Abbreviations: SD, standard deviation; MRI, Magnetic Resonance Imaging; PFS, Progression free survival; NR, Non-reported; IQR, Interquartile Range. * Median and range.

3.2 Factors Associated with Progression-Free Survival (PFS)

Contrast enhancement. Ten articles evaluated the association between contrast enhancement of gliomas, using MRI, and PFS [25, 26, 27, 29, 31, 32, 33, 38, 39, 41]. In the random-effects model (I2 = 83%, p < 0.001), there was no significant association between contrast enhancement and PFS (HR = 1.15; 95% Confidence Interval (CI): 0.84, 1.56; p = 0.39). Subgroup analysis based on the type of glioma revealed no statistically significant association between contrast enhancement and PFS among patients with glioblastoma (HR = 1.25; 95% CI: 0.94, 1.68; p = 0.13). There was no evidence of publication bias (Egger’s regression test, p > 0.10) with the symmetrical distribution of the analyzed articles within the funnel plot (Fig. 2A,B).

Fig. 2.

Factors Associated with Progression-Free Survival. Forest plot of pooled analysis of the (A) HR and 95% CI of the association between contrast enhancement, using MRI, and PFS. (B) Funnel plots showing no evidence of publication bias of the association between contrast enhancement, using MRI, and PFS. (C) HR and 95% CI of the association between tumour necrosis using MRI and PFS. (D) HR and 95% CI of the association between peritumour edema using MRI and PFS. (E) HR and 95% CI of the association between tumour volume, using MRI and PFS. MRI, magnetic resonance imaging; PFS, progression-free survival; HR, hazard ratio; CI, Confidence Interval; IV, inverse variance; SE, standard error.

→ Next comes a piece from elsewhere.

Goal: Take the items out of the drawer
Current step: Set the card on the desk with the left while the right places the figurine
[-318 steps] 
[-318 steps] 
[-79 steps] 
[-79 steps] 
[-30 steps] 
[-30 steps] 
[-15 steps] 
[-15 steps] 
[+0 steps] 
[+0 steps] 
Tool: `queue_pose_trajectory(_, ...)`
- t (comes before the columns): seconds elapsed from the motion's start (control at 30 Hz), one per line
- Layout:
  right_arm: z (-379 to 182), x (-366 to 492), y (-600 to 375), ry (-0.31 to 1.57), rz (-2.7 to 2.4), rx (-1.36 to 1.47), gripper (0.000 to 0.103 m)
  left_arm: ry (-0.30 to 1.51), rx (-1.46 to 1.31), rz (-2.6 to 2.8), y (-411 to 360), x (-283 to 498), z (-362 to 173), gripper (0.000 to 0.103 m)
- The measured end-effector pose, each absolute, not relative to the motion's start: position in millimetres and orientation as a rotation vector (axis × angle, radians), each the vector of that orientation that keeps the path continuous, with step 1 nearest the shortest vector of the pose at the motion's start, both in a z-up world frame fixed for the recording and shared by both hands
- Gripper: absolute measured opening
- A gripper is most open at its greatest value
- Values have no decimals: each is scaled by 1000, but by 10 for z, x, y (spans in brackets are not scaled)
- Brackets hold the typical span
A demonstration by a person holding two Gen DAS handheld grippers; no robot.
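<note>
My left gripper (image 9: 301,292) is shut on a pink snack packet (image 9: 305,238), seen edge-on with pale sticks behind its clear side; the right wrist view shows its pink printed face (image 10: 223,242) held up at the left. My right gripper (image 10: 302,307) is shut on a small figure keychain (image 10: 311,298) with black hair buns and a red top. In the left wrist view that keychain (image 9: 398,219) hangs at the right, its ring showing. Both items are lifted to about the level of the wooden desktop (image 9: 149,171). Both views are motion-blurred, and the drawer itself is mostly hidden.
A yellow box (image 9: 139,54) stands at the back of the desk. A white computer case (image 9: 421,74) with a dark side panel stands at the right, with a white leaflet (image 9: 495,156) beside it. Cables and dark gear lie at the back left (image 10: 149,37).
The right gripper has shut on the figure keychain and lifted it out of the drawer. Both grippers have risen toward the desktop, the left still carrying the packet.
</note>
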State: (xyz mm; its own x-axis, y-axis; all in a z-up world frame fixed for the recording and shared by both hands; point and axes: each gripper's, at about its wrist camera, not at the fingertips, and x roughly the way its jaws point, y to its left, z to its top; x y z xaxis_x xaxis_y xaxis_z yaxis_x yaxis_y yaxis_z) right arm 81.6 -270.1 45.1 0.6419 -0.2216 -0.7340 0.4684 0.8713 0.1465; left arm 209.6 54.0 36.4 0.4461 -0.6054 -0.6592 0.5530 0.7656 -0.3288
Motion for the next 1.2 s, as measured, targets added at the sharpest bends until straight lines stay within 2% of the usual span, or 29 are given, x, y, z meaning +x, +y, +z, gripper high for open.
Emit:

Tumour necrosis. The association between tumour necrosis of gliomas and PFS was evaluated in 6 articles [26, 29, 31, 38, 39, 44]. There was no significant impact of tumour necrosis finding in MRI and PFS (HR = 1.39; 95% CI: 0.94, 2.06; p = 0.10) in the random-effects model (I2 = 32%; p = 0.19). Subgroup analysis revealed no statistically significant association between tumour necrosis and PFS among patients with glioblastoma (HR = 1.68; 95% CI: 0.69, 4.08; p = 0.25) (Fig. 2C).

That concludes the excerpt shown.